Life can change drastically in a single moment. And the only way to live, I think, is to change with it. What seemed like a brilliant plan when I was 22 now seems slightly naive to me. But there are things I'm glad I went for back then because each step led to where I am today.
Recently, my friend Sonja asked me if I saw myself staying in Portland forever (Or something to that effect. I'd had some wine. Shut up.). I replied, "I don't know." I don't know not because I don't like it here or because I don't think I could be happy here for some time. But because I honestly don't know what the future holds. I don't know where life will take me. Maybe it will take me to Seattle or the east coast or Europe or South East Asia or maybe just to the other side of the city.
I don't know and I'm okay that I don't know. Somewhere in the last 12 years I stopped making strident plans. I still make goals. But the fluidity of those goals astounds even me. Hardly a thing has worked out like I planned at 18 or 20 or 22, but I've learned so much and grown so much.
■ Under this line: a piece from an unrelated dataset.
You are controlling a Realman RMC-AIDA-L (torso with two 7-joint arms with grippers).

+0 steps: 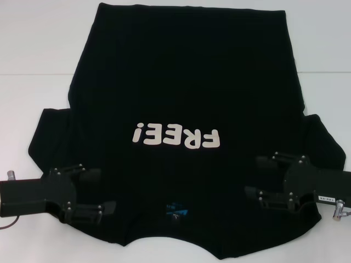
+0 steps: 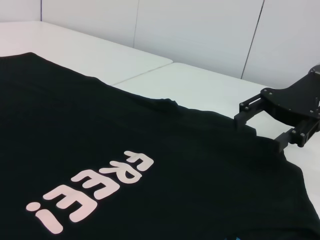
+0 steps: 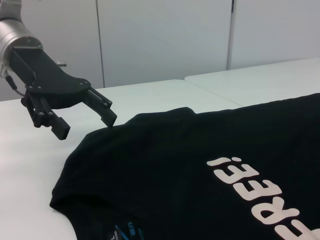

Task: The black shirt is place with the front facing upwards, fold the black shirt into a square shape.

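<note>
The black shirt (image 1: 186,93) lies flat and spread on the white table (image 1: 33,55), front up, with white "FREE!" lettering (image 1: 175,136) and the blue neck label (image 1: 178,208) at the near edge. My left gripper (image 1: 101,192) is open over the shirt's left shoulder, beside the collar. My right gripper (image 1: 255,176) is open over the right shoulder. Neither holds cloth. The left wrist view shows the shirt (image 2: 125,150) and the right gripper (image 2: 260,122) at its edge. The right wrist view shows the shirt (image 3: 200,160) and the left gripper (image 3: 87,120) at its edge.
A seam between table panels (image 1: 38,74) runs across the white table behind the shirt's sleeves. Bare table shows left and right of the shirt. Pale walls (image 3: 165,35) stand behind the table in both wrist views.
</note>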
All, I think, due to being flexible with each curve ball thrown my way (would you look at that! a sports metaphor!).
So what am I rambling on and on about? This: make plans, but be okay with changing them. Plans help us get through the day, sure, but being able to let them go helps us get through life.
You can always change your mind.
Except with tattoos and children. Can't send those back, despite what my mother always told me.